Implementation Notes

  • Crossover ordering is the caller's responsibility. Crossover frequencies should be in ascending order for meaningful band separation. The component does not sort or validate ordering.
  • Maximum 8 bands (7 crossovers). The MAX_BANDS and MAX_CROSSOVERS constants enforce this limit.
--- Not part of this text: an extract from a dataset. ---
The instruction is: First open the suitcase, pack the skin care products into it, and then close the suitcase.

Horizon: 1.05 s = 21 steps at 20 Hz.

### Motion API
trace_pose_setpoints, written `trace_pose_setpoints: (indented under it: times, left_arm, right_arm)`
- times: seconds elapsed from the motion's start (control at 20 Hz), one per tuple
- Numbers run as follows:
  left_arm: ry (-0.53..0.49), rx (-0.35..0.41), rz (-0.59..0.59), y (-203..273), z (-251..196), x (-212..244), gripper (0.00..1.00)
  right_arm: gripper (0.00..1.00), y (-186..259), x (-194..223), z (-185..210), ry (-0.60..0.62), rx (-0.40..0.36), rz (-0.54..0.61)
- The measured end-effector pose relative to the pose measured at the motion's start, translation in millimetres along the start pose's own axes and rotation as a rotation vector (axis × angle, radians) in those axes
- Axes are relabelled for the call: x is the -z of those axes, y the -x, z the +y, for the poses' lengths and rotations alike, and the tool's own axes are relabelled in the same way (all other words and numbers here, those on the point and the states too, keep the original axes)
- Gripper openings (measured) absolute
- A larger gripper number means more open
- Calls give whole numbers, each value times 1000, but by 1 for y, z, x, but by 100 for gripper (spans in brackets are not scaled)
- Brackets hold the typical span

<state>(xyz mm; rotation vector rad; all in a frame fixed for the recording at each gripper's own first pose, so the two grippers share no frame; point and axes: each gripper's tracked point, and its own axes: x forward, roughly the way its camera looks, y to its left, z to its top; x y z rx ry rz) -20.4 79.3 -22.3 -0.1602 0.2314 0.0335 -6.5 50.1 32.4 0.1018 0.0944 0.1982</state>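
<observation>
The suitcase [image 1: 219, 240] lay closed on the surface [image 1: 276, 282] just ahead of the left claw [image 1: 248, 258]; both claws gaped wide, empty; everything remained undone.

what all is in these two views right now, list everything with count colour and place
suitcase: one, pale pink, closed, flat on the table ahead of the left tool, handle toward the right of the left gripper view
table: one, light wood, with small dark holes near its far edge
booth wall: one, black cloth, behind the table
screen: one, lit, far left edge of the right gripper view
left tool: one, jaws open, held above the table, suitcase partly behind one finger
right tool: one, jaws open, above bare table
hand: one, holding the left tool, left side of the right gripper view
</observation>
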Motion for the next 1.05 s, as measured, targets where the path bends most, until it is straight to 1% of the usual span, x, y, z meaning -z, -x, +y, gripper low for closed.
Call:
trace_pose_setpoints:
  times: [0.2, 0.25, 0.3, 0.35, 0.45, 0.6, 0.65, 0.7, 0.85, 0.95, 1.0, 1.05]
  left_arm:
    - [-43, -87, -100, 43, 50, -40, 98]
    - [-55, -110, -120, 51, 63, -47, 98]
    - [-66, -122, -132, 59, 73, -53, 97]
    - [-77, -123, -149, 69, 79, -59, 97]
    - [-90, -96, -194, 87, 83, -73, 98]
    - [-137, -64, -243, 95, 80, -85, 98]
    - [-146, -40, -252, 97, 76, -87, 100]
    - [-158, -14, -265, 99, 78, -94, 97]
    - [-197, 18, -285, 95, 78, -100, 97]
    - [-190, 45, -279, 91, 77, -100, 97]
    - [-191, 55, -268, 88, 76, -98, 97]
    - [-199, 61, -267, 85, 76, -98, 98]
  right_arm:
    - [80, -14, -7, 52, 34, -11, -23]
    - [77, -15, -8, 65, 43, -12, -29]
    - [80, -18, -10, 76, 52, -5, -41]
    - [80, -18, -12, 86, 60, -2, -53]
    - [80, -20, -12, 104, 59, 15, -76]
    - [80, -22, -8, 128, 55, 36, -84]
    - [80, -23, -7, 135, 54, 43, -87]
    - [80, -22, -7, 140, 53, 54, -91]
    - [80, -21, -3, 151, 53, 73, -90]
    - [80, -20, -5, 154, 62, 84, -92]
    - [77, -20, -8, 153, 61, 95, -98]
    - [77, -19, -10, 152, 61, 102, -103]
All band arrays are fixed-size C arrays, not dynamically allocated.
  • Level tracking uses a simple exponential smoother with coefficient 0.01, giving a display-rate response suitable for bar-graph visualization.
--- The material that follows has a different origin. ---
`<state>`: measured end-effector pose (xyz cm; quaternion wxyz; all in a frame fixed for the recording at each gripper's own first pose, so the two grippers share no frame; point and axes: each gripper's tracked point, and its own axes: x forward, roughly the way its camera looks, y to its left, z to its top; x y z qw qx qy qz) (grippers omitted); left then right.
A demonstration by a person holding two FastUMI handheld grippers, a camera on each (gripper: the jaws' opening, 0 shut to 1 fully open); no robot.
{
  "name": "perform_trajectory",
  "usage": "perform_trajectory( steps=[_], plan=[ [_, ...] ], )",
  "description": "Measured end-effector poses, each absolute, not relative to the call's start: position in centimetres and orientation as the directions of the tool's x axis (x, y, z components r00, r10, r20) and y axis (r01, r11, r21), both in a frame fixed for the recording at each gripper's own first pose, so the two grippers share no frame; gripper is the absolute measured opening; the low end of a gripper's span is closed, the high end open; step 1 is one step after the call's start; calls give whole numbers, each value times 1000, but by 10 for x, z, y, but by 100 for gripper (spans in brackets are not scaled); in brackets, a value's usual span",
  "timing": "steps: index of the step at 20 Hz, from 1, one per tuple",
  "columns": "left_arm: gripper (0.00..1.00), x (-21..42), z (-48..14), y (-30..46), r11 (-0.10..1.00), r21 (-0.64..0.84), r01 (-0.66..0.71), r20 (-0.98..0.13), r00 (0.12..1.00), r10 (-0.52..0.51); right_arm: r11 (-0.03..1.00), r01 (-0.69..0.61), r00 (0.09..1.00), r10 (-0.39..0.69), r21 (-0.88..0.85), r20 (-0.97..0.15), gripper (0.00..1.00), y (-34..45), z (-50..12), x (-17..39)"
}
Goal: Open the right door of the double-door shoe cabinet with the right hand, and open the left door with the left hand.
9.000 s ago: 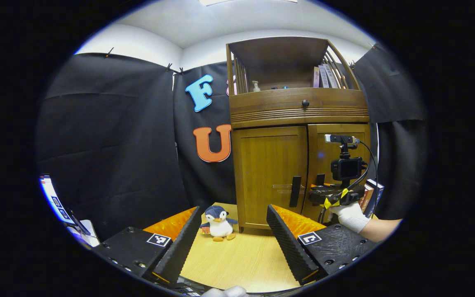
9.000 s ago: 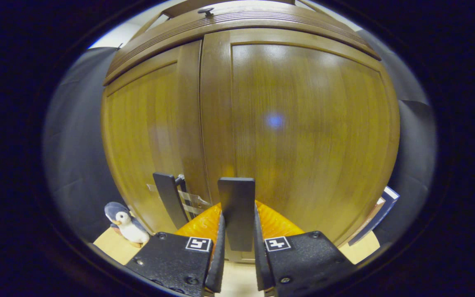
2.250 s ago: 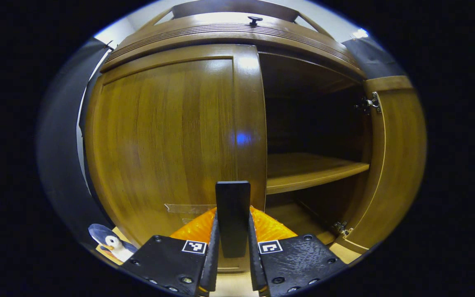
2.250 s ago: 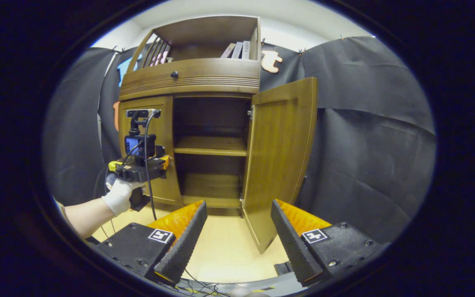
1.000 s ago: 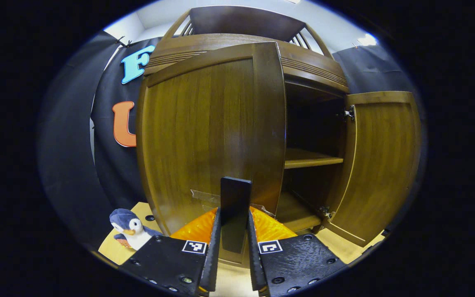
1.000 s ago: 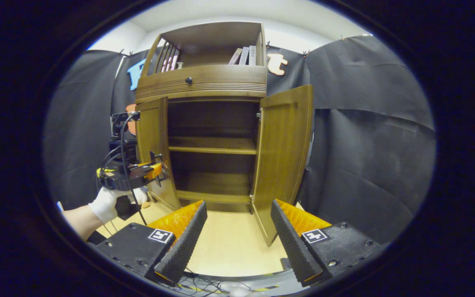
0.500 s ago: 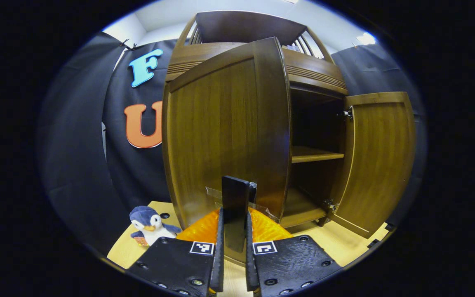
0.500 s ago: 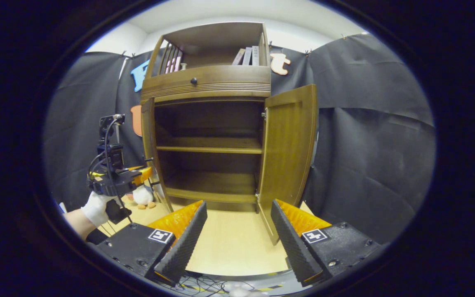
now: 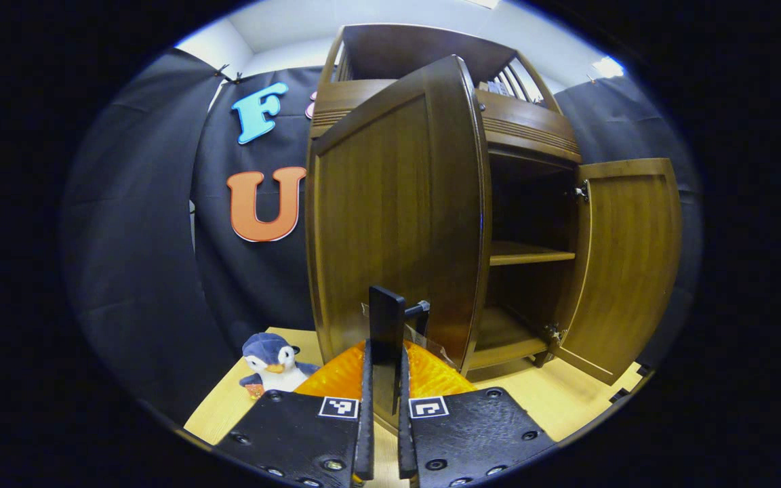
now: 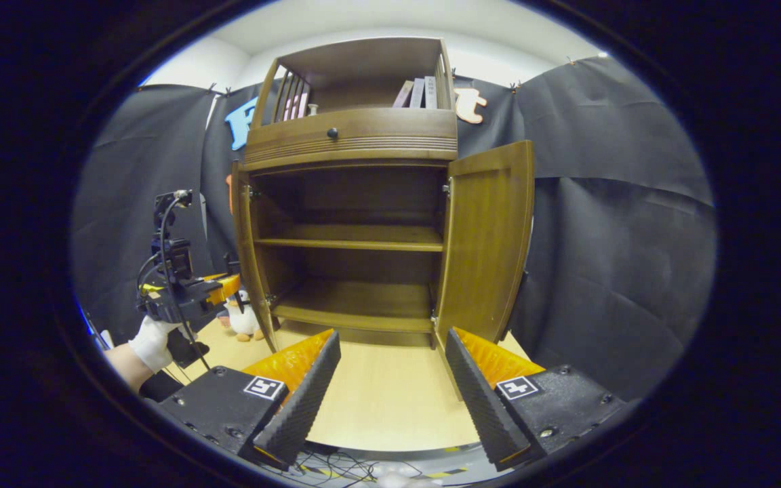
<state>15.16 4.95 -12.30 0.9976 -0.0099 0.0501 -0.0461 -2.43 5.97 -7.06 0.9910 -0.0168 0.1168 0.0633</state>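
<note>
The wooden shoe cabinet [image 10: 353, 146] has both lower doors swung out. In the left gripper view the left door [image 9: 390, 196] stands wide open, and my left gripper [image 9: 384, 346] is shut on its black bar handle [image 9: 386, 312]. The right door [image 9: 628, 264] hangs open beyond it. In the right gripper view the left door [image 10: 245, 257] is nearly edge-on and the right door [image 10: 489, 244] stands out at an angle. My right gripper [image 10: 392, 339] is open and holds nothing, well back from the cabinet. A gloved hand [image 10: 150, 342] holds the left gripper [image 10: 228, 281] at the left door.
A plush penguin [image 9: 272, 359] sits on the light wooden floor board [image 10: 377, 396] left of the cabinet. Inside are bare shelves [image 10: 350, 242]. A drawer knob [image 10: 331, 133] and books [image 10: 417, 93] are above. Cables [image 10: 336, 468] lie at the near edge.
The left door has swung further outward with my left gripper still shut on its handle. The right door was pulled open earlier; my right gripper let go and drew back, open.
</note>
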Motion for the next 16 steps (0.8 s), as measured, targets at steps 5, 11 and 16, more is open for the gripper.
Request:
perform_trajectory(
  steps=[5, 11, 16],
  plan=[
    [1, 141, -125, 93, 999, -45, 9, -104, 994, -14, 986, -165, 959, 156, -18, -239, 99, 73, -73, -26],
    [0, 139, -120, 127, 999, -28, 42, -85, 995, -44, 981, -195, 953, 184, -23, -242, 99, 83, -74, -25],
    [0, 142, -120, 156, 997, -20, 68, -76, 995, -70, 977, -212, 946, 198, -24, -258, 99, 89, -80, -25]
  ],
)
  • Multiband processing in the TestHarness: the audio callback splits the signal, processes each band through its sub-chain, then recombines. Band outputs use a stack-allocated 8-float tuple for real-time safety.
  • combine() is a separate method that sums a band array. It does not apply gain or solo — those are applied during split().
  • No process() method in the traditional sense — BandSplitter uses split() to separate and combine() to recombine. The setParameter / getParameter interface only exposes crossover frequencies; band gains and solo are set via dedicated methods.
  • All crossover frequency parameters use ParamSmoother (smoothed = true) for zipper-free adjustment.
  • All parameters use std::atomic<float> for lock-free thread safety.
  • Snapshot emission is decimated to ~60 fps (every 735 samples at 44.1 kHz).